I'm sure most would agree that Jesus used non-historical material to illustrate truth. The question is, was He above using non-historical satirical material (i.e. biting irony) to make a point. I think the evidence suggests otherwise.
That Jesus did employ satire at times is quite evident in the gospels. Examples of this include, Matthew 9:13, where Jesus exempts the Pharisees from His redemptive plan because He only came for sinners, not “the righteous” and again in Luke 13:32-33 where Jesus ironically expresses that prophets cannot possibly perish anywhere except in Jerusalem.
32 And he said unto them, Go ye, and tell that fox, Behold, I cast out devils, and I do cures to day and to morrow, and the third day I shall be perfected. 33 Nevertheless I must walk to day, and to morrow, and the day following: for it cannot be that a prophet perish out of Jerusalem.
Of course, not all prophets perished in Jerusalem.
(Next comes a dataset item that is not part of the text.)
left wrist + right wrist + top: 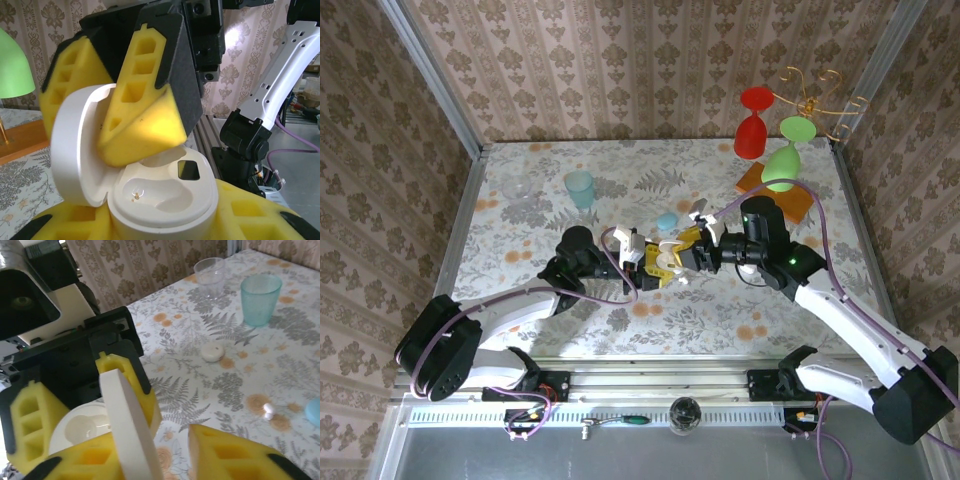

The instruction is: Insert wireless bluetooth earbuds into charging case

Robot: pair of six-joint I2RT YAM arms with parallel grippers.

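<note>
Straddling the open white lid [75,150] of the round white plastic charging case [165,205], the right jaws, closure unclear, risked twisting it from the left jaws' grip.

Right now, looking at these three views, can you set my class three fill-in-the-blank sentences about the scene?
1. The left gripper holds the charging case with its lid ___.
2. Beside the inverted red glass is a ___ glass.
3. One loose earbud lies on the ___.
Missing words: open; green; table.
</note>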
Robertson identifies Jesus' proverbial statement here as; "a severely ironical indictment of Jerusalem."
Again, the preceeding account of the "crooked Steward" being commended by the Lord for looking after number one to the detriment of the Lord also represents satire. Of course "making friends with unrighteous mammon" does not earn heavenly merit. The opposite is true. This crooked steward story was actually an indictment against the Pharisees (as their reaction indicates in verse 14)
14. And the Pharisees also who were covetous, heard all these things: and they derided him.